### ACTION ITEM
The expected answer is every line of the material, reproduced exactly.

### DATASET SECTION
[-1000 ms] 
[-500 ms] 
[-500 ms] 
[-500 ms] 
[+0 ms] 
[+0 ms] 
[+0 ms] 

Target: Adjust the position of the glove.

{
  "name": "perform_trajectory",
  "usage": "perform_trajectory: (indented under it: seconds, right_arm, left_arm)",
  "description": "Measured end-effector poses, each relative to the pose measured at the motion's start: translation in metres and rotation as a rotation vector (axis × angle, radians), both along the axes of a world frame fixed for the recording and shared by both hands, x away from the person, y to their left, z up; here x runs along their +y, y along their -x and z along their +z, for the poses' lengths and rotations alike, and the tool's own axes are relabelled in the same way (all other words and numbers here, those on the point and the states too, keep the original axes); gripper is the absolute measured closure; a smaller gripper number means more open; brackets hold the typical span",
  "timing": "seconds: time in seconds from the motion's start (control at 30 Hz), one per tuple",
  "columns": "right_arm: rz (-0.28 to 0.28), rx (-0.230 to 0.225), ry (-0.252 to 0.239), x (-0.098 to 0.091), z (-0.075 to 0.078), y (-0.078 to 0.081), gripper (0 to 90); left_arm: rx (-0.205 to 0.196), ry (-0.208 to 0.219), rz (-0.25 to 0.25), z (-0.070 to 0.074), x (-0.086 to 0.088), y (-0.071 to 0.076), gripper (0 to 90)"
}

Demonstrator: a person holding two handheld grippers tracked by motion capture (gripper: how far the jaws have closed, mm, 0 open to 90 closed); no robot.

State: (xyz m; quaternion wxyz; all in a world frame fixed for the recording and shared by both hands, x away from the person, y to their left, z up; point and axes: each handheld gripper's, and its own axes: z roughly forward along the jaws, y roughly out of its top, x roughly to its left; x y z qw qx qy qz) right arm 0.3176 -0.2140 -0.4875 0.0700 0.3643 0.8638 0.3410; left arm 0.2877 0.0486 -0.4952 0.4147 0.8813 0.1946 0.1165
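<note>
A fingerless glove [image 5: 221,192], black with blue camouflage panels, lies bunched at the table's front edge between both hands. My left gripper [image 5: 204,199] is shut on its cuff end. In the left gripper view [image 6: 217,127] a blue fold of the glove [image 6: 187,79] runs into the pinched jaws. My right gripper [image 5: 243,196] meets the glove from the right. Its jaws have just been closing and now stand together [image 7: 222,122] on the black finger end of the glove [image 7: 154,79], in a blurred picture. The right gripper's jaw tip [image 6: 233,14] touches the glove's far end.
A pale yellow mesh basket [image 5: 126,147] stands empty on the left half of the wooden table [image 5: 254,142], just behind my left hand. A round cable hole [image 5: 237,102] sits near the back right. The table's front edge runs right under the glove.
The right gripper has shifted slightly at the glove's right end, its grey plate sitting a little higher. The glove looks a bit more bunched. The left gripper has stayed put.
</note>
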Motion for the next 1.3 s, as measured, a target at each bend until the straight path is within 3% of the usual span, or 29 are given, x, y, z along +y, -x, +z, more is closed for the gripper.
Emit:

### YOUR SOLUTION
[-1000 ms] 
[-500 ms] 
[-500 ms] 
[-500 ms] 
[+0 ms] 
[+0 ms] 
[+0 ms] 

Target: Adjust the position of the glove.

{
  "name": "perform_trajectory",
  "usage": "perform_trajectory: (indented under it: seconds, right_arm, left_arm)",
  "description": "Measured end-effector poses, each relative to the pose measured at the motion's start: translation in metres and rotation as a rotation vector (axis × angle, radians), both along the axes of a world frame fixed for the recording and shared by both hands, x away from the person, y to their left, z up; here x runs along their +y, y along their -x and z along their +z, for the poses' lengths and rotations alike, and the tool's own axes are relabelled in the same way (all other words and numbers here, those on the point and the states too, keep the original axes); gripper is the absolute measured closure; a smaller gripper number means more open; brackets hold the typical span",
  "timing": "seconds: time in seconds from the motion's start (control at 30 Hz), one per tuple",
  "columns": "right_arm: rz (-0.28 to 0.28), rx (-0.230 to 0.225), ry (-0.252 to 0.239), x (-0.098 to 0.091), z (-0.075 to 0.078), y (-0.078 to 0.081), gripper (0 to 90); left_arm: rx (-0.205 to 0.196), ry (-0.208 to 0.219), rz (-0.25 to 0.25), z (-0.070 to 0.074), x (-0.086 to 0.088), y (-0.071 to 0.076), gripper (0 to 90)"
}

Demonstrator: a person holding two handheld grippers tracked by motion capture (gripper: how far the jaws have closed, mm, 0 open to 90 closed); no robot.

State: (xyz m; quaternion wxyz; all in a world frame fixed for the recording and shared by both hands, x away from the person, y to their left, z up; point and axes: each handheld gripper's, and its own axes: z roughly forward along the jaws, y roughly out of its top, x roughly to its left; x y z qw qx qy qz) right arm 0.3176 -0.2140 -0.4875 0.0700 0.3643 0.8638 0.3410; left arm 0.2877 0.0486 -0.4952 0.4147 0.8813 0.1946 0.1165
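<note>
A fingerless glove [image 5: 221,192], black with blue camouflage panels, lies bunched at the table's front edge between both hands. My left gripper [image 5: 204,199] is shut on its cuff end. In the left gripper view [image 6: 217,127] a blue fold of the glove [image 6: 187,79] runs into the pinched jaws. My right gripper [image 5: 243,196] meets the glove from the right. Its jaws have just been closing and now stand together [image 7: 222,122] on the black finger end of the glove [image 7: 154,79], in a blurred picture. The right gripper's jaw tip [image 6: 233,14] touches the glove's far end.
A pale yellow mesh basket [image 5: 126,147] stands empty on the left half of the wooden table [image 5: 254,142], just behind my left hand. A round cable hole [image 5: 237,102] sits near the back right. The table's front edge runs right under the glove.
The right gripper has shifted slightly at the glove's right end, its grey plate sitting a little higher. The glove looks a bit more bunched. The left gripper has stayed put.
</note>
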Motion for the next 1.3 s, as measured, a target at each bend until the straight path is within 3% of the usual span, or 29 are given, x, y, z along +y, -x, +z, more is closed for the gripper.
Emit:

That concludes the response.